About this exercise
Set the material down again exactly, line by line, skipping each picture.

***** Data block *****

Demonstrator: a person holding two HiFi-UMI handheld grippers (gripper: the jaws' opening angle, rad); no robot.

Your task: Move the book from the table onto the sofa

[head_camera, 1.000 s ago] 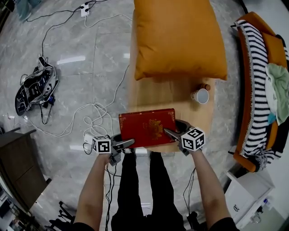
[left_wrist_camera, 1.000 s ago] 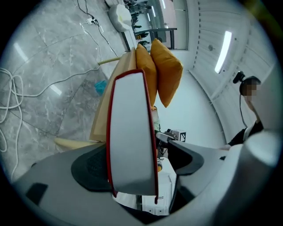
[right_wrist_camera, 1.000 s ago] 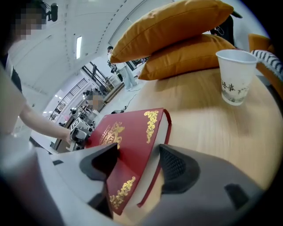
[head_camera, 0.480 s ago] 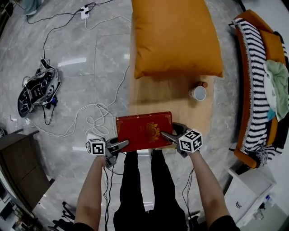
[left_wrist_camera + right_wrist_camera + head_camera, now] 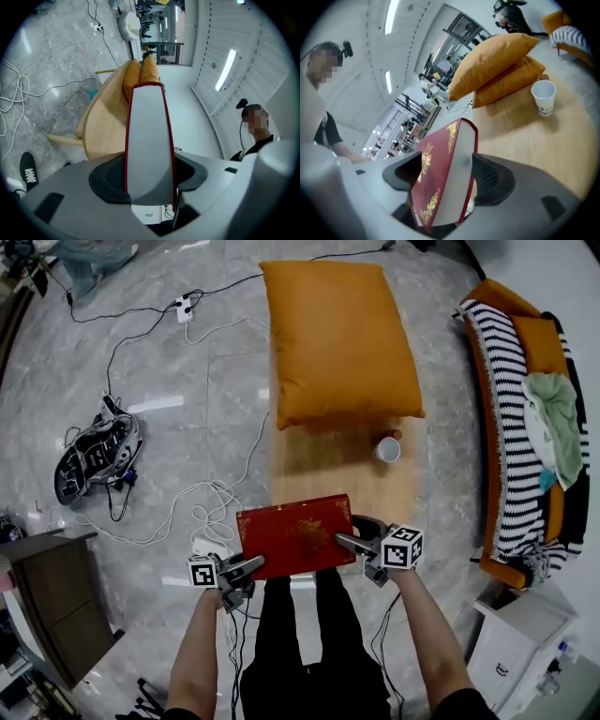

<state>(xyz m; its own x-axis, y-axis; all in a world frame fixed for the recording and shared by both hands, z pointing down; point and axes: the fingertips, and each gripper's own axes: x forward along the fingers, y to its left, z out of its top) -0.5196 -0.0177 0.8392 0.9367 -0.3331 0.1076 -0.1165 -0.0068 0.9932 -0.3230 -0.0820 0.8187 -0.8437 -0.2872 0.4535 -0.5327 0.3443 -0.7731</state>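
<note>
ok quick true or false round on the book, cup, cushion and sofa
1. The book is red with gold print. True.
2. The cup stands on the sofa. False: the cup stands on the table, by the cushion.
3. Both tongs grip the book. True: it sits between the left tongs, which have just been closing, and the right tongs, which have just opened a little.
4. The cushion is blue. False: it is orange.
5. A striped throw lies on the sofa. True.
</note>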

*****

Written solution
Demonstrator: a person holding two HiFi-UMI handheld grippers (gripper: the jaws' opening angle, rad); no robot.

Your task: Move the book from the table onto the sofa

[head_camera, 1.000 s ago] 
[left_wrist_camera, 1.000 s ago] 
[right_wrist_camera, 1.000 s ago] 
[head_camera, 0.480 s ago] 
[left_wrist_camera + right_wrist_camera + head_camera, now] 

<state>(xyz m; its own x-axis, y-axis; all in a world frame fixed for the recording and shared by both hands, z pointing down; point and axes: the fingertips, and each gripper's own axes: x forward along the fingers, y to its left, z out of its top) -0.5196 -0.0177 0.8392 0.9367 -0.3331 0.1076 -0.1165 -0.0068 0.9932 -0.3230 -0.0820 0.8187 -0.8437 -0.2872 0.4535 -0.5327 0.3443 -0.7731</state>
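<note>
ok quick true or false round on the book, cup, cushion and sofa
1. The book is red with gold print. True.
2. The cup stands on the sofa. False: the cup stands on the table, by the cushion.
3. Both tongs grip the book. True: it sits between the left tongs, which have just been closing, and the right tongs, which have just opened a little.
4. The cushion is blue. False: it is orange.
5. A striped throw lies on the sofa. True.
</note>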

Nothing remains to be done for this exercise.